Vildan Saburov


2026

Multimodal large language models (MLLMs) are currently at the center of research attention, showing rapid progress in scale and capabilities, yet their intelligence, limitations, and risks remain insufficiently understood. To address these issues, particularly in the context of the Russian language, where no multimodal benchmarks currently exist, we introduce MERA Multi, an open multimodal evaluation framework for Russian-spoken architectures. The benchmark is instruction-based and encompasses default text, image, audio, and video modalities, comprising 18 newly constructed evaluation tasks for both general-purpose models and modality-specific architectures (image-to-text, video-to-text, and audio-to-text).
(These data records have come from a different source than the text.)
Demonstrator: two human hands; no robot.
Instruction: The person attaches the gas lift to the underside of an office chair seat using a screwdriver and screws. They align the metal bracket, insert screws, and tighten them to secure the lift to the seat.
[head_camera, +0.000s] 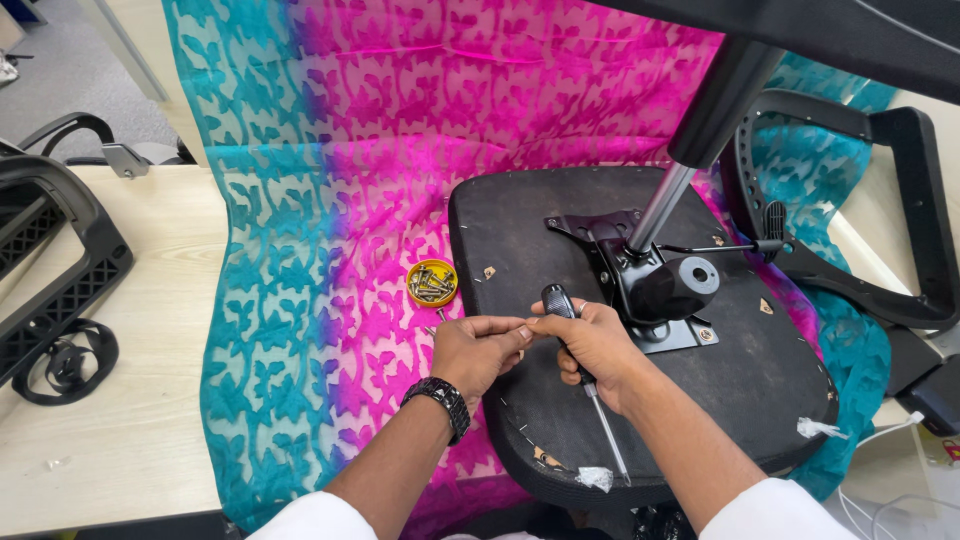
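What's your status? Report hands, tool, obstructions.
Right hand shut on screwdriver, shaft pointing down. Left hand pinching beside it, contents unclear. Both over upturned chair seat. Nothing blocking.

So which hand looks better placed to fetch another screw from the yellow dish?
Probably the left hand. It sits nearer the yellow dish of screws, just below it, with only its fingertips pinched. The right hand is wrapped around the screwdriver on the upturned chair seat.
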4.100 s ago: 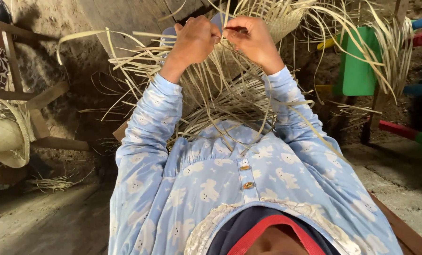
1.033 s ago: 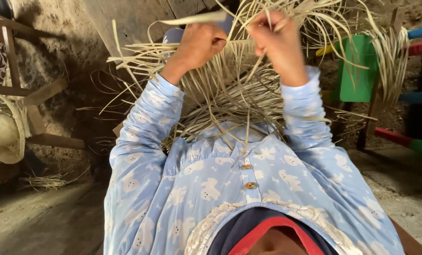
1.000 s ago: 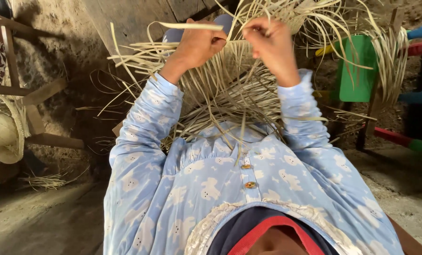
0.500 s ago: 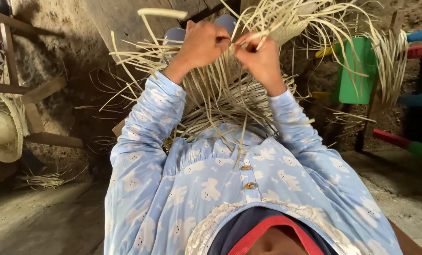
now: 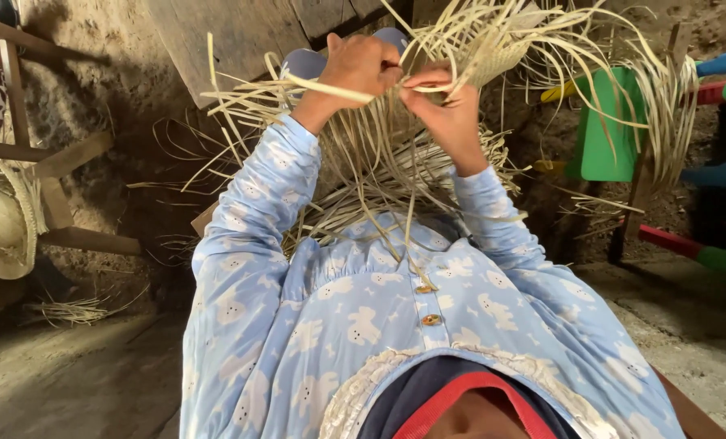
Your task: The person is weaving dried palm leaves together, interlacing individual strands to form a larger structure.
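From the camera on my head, looking down my own chest, I have both arms lifted in front of me so the weave sits where I can see it. My left hand is curled shut, its fingers pinched around a flat pale straw strip that runs out sideways to my left, kept taut so it does not slip back out of the plaiting. My right hand sits just beside it, touching it at the knuckles, with thumb and forefinger closed narrowly on another strand at the edge of the woven straw piece, which rises just above both hands. The loose straw ends hang down between my forearms onto my lap, left free so I can pick out each in turn. My blue patterned sleeves frame them on either side. Off to my left a finished straw hat rests near a wooden frame, well apart; to my right stands a green plastic chair.
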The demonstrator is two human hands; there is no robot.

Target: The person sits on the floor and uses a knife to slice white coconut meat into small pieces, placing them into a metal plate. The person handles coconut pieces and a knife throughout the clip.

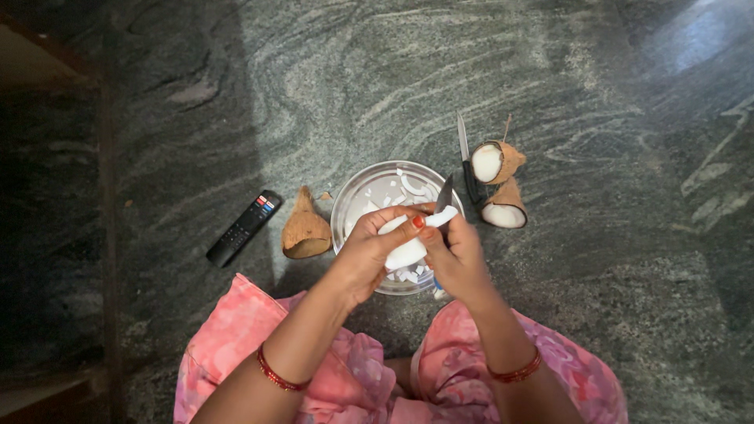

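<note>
Floor (pixel 550 330): grey stone.
Plate (pixel 357 196): steel, holds white coconut bits.
Left hand (pixel 369 251): clenched around white coconut piece (pixel 407 253), over plate.
Right hand (pixel 459 259): grips knife (pixel 444 196), blade on coconut piece.
Coconut halves (pixel 497 184): right of plate.
Remote (pixel 243 228): left.

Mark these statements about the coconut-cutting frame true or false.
1. The left hand holds a white coconut piece. True.
2. The right hand holds a spoon. False: it holds a knife.
3. The plate is empty. False: white coconut bits lie on it.
4. A second knife lies on the floor beside two coconut halves. True.
5. The remote lies right of the plate. False: it lies to its left, past an empty shell.
</note>
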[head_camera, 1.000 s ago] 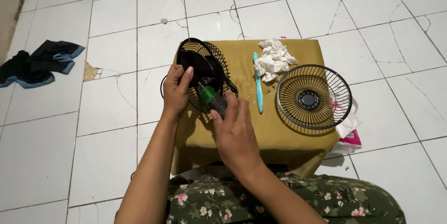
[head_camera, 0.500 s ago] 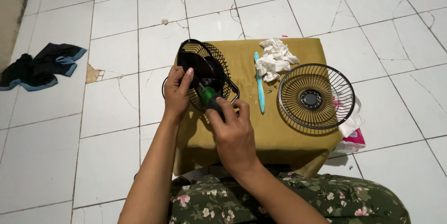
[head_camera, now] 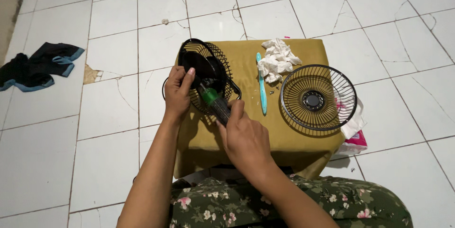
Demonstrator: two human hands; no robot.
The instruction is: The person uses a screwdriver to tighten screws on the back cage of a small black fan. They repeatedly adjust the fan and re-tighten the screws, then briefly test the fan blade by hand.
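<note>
My left hand (head_camera: 177,93) grips the left side of a small black fan body (head_camera: 206,69) with its rear wire cage, which rests on the olive-covered stool (head_camera: 294,143). A screwdriver with a green and black handle (head_camera: 215,105) is held in my right hand (head_camera: 244,135), its tip pointing into the middle of the fan. The detached round front grille (head_camera: 316,98) lies flat on the right part of the stool. A teal toothbrush (head_camera: 261,83) lies between the fan and the grille.
Crumpled white tissue (head_camera: 277,60) sits at the stool's far edge. A pink and white tissue pack (head_camera: 353,135) lies on the floor by the stool's right side. Dark clothing (head_camera: 35,64) lies on the white tiled floor at far left. A chipped tile (head_camera: 90,74) shows near it.
My right hand has shifted slightly with the screwdriver at the fan's centre. My left hand keeps its hold on the fan.
</note>
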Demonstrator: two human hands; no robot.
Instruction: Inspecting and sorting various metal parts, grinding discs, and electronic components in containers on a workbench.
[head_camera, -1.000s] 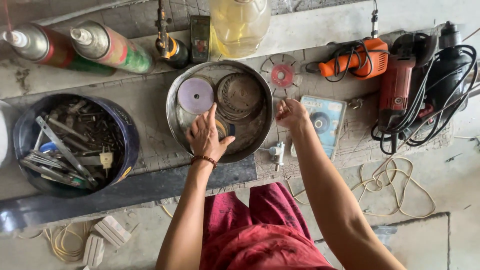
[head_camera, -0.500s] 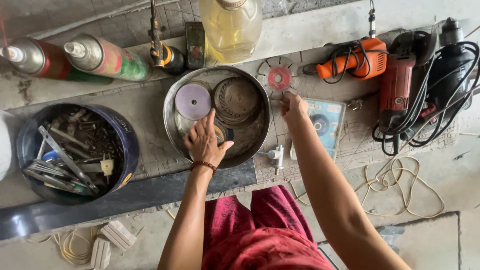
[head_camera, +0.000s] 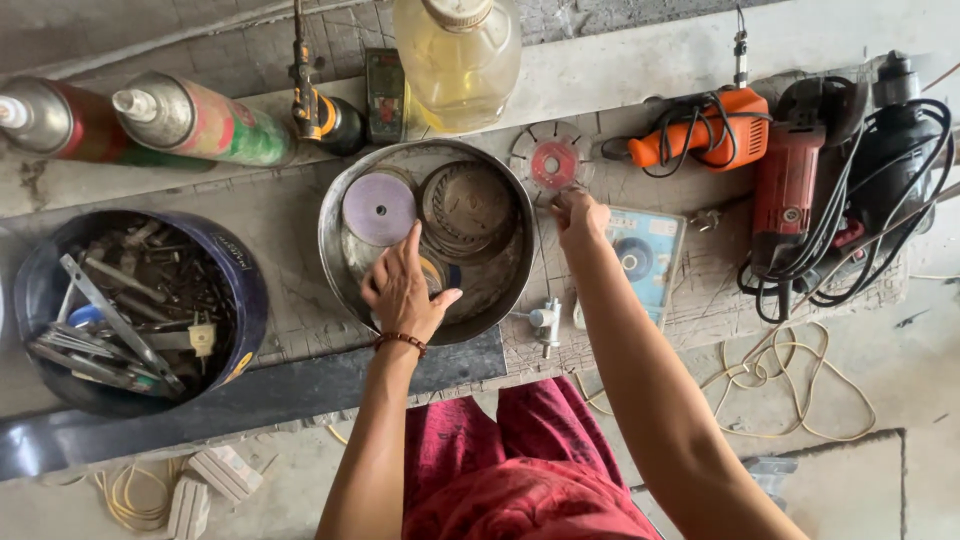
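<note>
**Operator:** Comparing with the frame one second back, what differs?

**Inspector:** The right hand has advanced from beside the metal pan up to the lower edge of the red-centred cutting disc. The left hand has kept its place inside the pan. The view has shifted slightly.

**Operator:** State the finger condition.

**Inspector:** Left hand: fingers loosely spread, index extended toward the purple sanding disc, thumb out to the side, palm over a small round item on the pan floor; that item is mostly hidden. Right hand: fingers curled together with the tips at the cutting disc's rim; whether they pinch it cannot be told.

**Operator:** Locate the items.

**Inspector:** The cutting disc lies flat on the bench, just beside the pan's upper right rim. The purple disc and a stack of worn discs lie side by side inside the pan.

**Operator:** Describe the surface and surroundings.

**Inspector:** A rough, scored workbench carries a dark bucket of tools at left, two spray cans, a bottle of yellowish liquid, an orange drill and a red power tool with coiled black cables. A blue disc package lies right of the forearm. Concrete floor lies below.
</note>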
Our contributions include: (i) a universal taxonomy of multimodal abilities; (ii) 18 datasets created entirely from scratch with attention to Russian cultural and linguistic specificity, unified prompts, and metrics; (iii) baseline results for both closed-source and open-source models; (iv) a methodology for preventing benchmark leakage, including watermarking for private sets. While our current focus is on Russian, the proposed benchmark provides a replicable methodology for constructing multimodal benchmarks in typologically diverse languages, particularly within the Slavic language family.

2025

Table understanding is a crucial task in document processing and is commonly encountered in practical applications. We introduce 2Columns1Row, the first open-source benchmark for the table question answering task in Russian. This benchmark evaluates the ability of models to reason about the relationships between rows and columns in tables, employing both textual and multimodal inputs. 2Columns1Row consists of six datasets, 28,800 tables, that vary in the complexity of the text within the table contents and the consistency of the values in the cells. We evaluate the models using text-only and multimodal approaches and analyze their performance. Through extensive evaluation, we demonstrate the limitations of current multimodal models on this task and prove the feasibility of a dynamic text-based system utilizing our benchmark. Our results highlight significant opportunities for advancing table understanding and reasoning, providing a solid foundation for future research in this domain.